▶ _Data extract_:
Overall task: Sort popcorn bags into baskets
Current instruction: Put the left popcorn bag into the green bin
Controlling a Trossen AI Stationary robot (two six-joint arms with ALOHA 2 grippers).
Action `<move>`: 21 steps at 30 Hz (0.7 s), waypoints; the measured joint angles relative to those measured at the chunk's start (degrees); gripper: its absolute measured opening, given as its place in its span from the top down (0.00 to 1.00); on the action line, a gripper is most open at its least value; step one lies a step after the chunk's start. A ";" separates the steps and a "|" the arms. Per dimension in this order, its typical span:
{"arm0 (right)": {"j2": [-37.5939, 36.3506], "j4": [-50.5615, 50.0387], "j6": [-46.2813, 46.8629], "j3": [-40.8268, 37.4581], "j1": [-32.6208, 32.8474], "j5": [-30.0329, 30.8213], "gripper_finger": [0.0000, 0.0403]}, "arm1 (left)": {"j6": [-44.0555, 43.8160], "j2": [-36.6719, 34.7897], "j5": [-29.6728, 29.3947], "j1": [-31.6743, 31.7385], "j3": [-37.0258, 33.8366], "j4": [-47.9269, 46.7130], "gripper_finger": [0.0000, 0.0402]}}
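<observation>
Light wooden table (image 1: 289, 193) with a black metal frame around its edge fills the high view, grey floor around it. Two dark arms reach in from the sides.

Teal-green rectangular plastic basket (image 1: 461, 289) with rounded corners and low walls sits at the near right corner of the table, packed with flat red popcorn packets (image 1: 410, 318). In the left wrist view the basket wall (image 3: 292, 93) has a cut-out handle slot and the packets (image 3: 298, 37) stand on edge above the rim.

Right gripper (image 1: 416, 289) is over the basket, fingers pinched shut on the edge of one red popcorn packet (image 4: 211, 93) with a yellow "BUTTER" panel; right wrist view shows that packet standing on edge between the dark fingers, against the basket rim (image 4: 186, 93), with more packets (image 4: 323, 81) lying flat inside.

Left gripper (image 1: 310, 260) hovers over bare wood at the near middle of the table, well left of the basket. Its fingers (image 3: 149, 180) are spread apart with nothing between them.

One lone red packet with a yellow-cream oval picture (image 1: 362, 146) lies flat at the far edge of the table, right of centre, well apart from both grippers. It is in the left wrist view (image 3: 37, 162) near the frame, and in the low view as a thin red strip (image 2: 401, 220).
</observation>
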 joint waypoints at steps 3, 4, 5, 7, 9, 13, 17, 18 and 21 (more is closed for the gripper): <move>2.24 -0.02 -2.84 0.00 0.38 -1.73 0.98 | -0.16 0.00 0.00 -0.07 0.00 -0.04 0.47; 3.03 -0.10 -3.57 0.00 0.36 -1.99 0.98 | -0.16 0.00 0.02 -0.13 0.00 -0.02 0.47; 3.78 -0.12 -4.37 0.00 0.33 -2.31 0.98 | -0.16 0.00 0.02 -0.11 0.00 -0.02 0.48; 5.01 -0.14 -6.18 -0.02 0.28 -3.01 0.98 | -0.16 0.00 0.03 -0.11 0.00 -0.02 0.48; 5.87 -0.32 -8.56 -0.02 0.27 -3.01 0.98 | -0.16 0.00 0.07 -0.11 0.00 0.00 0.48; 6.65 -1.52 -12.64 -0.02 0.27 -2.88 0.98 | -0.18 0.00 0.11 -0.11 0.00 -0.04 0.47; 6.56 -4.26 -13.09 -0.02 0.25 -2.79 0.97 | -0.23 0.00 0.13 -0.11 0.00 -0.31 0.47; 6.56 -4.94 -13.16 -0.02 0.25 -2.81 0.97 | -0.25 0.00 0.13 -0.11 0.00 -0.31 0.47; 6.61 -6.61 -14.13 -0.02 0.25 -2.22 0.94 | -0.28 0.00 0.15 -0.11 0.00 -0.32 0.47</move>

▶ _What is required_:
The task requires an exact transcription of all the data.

▶ _Output of the task_:
Overall task: Sort popcorn bags into baskets
Current instruction: Put the left popcorn bag into the green bin
Controlling a Trossen AI Stationary robot (two six-joint arms with ALOHA 2 grippers).
Action `<move>`: 21 steps at 30 Hz (0.7 s), waypoints; the measured joint angles relative to those measured at the chunk's start (degrees); gripper: its absolute measured opening, given as its place in its span from the top down (0.00 to 1.00); on the action line, a gripper is most open at its least value; step one lies a step after the chunk's start. A ";" separates the steps and a "|" the arms. Per dimension in this order, its typical span:
{"arm0 (right)": {"j2": [-37.5939, 36.3506], "j4": [-50.5615, 50.0387], "j6": [-46.2813, 46.8629], "j3": [-40.8268, 37.4581], "j1": [-32.6208, 32.8474], "j5": [-30.0329, 30.8213], "gripper_finger": [0.0000, 0.0403]}, "arm1 (left)": {"j6": [-44.0555, 43.8160], "j2": [-36.6719, 34.7897], "j5": [-29.6728, 29.3947], "j1": [-31.6743, 31.7385], "j3": [-37.0258, 33.8366], "j4": [-47.9269, 46.7130], "gripper_finger": [0.0000, 0.0402]}}
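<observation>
Light wooden table (image 1: 289, 193) with a black metal frame around its edge fills the high view, grey floor around it. Two dark arms reach in from the sides.

Teal-green rectangular plastic basket (image 1: 461, 289) with rounded corners and low walls sits at the near right corner of the table, packed with flat red popcorn packets (image 1: 410, 318). In the left wrist view the basket wall (image 3: 292, 93) has a cut-out handle slot and the packets (image 3: 298, 37) stand on edge above the rim.

Right gripper (image 1: 416, 289) is over the basket, fingers pinched shut on the edge of one red popcorn packet (image 4: 211, 93) with a yellow "BUTTER" panel; right wrist view shows that packet standing on edge between the dark fingers, against the basket rim (image 4: 186, 93), with more packets (image 4: 323, 81) lying flat inside.

Left gripper (image 1: 310, 260) hovers over bare wood at the near middle of the table, well left of the basket. Its fingers (image 3: 149, 180) are spread apart with nothing between them.

One lone red packet with a yellow-cream oval picture (image 1: 362, 146) lies flat at the far edge of the table, right of centre, well apart from both grippers. It is in the left wrist view (image 3: 37, 162) near the frame, and in the low view as a thin red strip (image 2: 401, 220).
</observation>
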 joint waypoints at steps 3, 4, 5, 7, 9, 13, 17, 18 and 21 (more is closed for the gripper): <move>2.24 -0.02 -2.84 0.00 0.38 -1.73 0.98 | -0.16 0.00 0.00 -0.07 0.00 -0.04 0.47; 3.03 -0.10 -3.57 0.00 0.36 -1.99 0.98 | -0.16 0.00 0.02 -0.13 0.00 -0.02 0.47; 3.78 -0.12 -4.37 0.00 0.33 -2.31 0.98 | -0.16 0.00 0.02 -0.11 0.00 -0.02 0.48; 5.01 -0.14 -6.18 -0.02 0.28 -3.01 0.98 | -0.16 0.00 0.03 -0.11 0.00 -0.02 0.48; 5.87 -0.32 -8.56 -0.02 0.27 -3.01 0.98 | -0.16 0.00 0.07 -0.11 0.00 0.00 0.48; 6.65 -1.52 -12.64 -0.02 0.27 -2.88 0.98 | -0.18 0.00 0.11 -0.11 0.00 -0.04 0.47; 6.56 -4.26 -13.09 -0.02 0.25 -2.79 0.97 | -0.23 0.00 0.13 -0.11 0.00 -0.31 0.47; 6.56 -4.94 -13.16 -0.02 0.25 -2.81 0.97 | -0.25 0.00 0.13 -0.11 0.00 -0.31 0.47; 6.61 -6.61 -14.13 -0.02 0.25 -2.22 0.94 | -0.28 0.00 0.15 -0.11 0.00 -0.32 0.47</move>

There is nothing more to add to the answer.